When you reach the line containing "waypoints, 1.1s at" in the entries below, begin reproducing lines exactly, and stop once the line containing "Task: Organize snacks" is done.

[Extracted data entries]
■ ■ ■ ■

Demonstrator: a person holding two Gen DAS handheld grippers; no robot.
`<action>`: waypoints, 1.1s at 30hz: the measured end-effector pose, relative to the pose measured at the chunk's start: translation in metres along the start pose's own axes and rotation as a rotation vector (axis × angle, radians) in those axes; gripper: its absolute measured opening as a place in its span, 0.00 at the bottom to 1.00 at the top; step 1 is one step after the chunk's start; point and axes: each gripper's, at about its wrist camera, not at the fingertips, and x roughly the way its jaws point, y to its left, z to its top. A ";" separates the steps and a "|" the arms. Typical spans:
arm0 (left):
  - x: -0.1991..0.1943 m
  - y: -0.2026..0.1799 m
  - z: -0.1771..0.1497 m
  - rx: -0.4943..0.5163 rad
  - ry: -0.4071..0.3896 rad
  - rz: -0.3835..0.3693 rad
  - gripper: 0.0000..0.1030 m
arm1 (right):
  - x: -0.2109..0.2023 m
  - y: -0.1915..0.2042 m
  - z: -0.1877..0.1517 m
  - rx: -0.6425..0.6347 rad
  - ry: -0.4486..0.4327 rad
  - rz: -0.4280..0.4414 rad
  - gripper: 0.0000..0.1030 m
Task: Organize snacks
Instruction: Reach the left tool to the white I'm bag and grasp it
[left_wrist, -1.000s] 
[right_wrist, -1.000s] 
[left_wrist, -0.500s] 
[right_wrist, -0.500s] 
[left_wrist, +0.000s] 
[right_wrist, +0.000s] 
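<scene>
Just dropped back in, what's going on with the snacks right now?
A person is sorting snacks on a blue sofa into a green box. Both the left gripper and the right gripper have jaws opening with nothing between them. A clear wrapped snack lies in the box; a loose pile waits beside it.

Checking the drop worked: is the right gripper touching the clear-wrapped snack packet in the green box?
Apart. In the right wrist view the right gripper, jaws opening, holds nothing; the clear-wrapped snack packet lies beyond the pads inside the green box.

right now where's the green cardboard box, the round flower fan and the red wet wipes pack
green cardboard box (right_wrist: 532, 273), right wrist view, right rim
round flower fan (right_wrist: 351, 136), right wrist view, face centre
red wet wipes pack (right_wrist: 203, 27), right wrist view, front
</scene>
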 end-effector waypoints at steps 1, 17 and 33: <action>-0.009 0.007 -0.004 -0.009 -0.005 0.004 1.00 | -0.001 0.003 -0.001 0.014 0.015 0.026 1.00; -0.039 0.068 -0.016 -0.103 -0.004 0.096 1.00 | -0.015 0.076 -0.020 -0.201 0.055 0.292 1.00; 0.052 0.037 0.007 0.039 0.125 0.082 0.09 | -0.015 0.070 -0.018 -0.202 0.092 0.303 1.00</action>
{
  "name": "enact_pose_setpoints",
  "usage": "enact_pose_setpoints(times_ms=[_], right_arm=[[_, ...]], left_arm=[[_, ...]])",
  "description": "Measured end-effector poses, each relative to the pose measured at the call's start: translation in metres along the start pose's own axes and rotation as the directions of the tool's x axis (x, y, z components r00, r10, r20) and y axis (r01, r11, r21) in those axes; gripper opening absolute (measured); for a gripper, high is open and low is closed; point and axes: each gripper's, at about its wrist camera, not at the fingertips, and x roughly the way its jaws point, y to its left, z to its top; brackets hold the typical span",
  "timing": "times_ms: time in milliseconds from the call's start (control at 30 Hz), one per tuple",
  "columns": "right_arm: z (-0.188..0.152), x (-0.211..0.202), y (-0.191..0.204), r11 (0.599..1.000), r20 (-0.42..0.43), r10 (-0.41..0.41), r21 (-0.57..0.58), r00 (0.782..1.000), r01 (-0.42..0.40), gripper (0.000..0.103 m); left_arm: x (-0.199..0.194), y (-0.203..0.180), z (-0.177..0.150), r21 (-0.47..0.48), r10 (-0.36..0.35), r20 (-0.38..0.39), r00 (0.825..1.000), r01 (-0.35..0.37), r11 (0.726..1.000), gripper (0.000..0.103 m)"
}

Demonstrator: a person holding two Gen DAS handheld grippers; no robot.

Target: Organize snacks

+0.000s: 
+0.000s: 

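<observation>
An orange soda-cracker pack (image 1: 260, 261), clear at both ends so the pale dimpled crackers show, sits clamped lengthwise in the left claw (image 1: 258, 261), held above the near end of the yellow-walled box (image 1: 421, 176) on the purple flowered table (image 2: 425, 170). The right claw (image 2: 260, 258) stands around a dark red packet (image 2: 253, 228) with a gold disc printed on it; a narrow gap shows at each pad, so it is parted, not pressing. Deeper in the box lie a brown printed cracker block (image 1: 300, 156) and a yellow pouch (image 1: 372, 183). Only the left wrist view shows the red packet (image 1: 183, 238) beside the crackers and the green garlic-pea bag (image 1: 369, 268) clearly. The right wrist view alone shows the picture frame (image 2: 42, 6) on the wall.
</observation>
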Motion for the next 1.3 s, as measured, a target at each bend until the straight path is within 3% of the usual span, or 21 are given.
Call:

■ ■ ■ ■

> _Response to the exercise_
`<action>`: waypoints, 1.1s at 30hz: the measured end-effector pose, relative to the pose measured at the chunk's start: translation in metres along the start pose's own axes and rotation as a rotation vector (axis × angle, radians) in those axes; gripper: its absolute measured opening as a place in its span, 0.00 at the bottom to 1.00 at the top; step 1 is one step after the chunk's start; point and axes: each gripper's, at about its wrist camera, not at the fingertips, and x roughly the way its jaws point, y to its left, z to its top. A ";" separates the steps and a "|" the arms. Typical spans:
arm0 (left):
  - x: -0.1991..0.1943 m
  - y: -0.2026..0.1799 m
  - z: -0.1771..0.1497 m
  - rx: -0.4943..0.5163 rad
  - ry: -0.4071..0.3896 rad
  - rz: -0.3835..0.3693 rad
  - gripper: 0.0000..0.1030 m
arm1 (right):
  - x: -0.2109..0.2023 m
  - y: -0.1915..0.2042 m
  - z: -0.1877..0.1517 m
  - rx: -0.6425..0.6347 rad
  - ry: -0.4486..0.4327 rad
  - rz: -0.4280..0.4414 rad
  - gripper: 0.0000..0.1030 m
Task: Organize snacks

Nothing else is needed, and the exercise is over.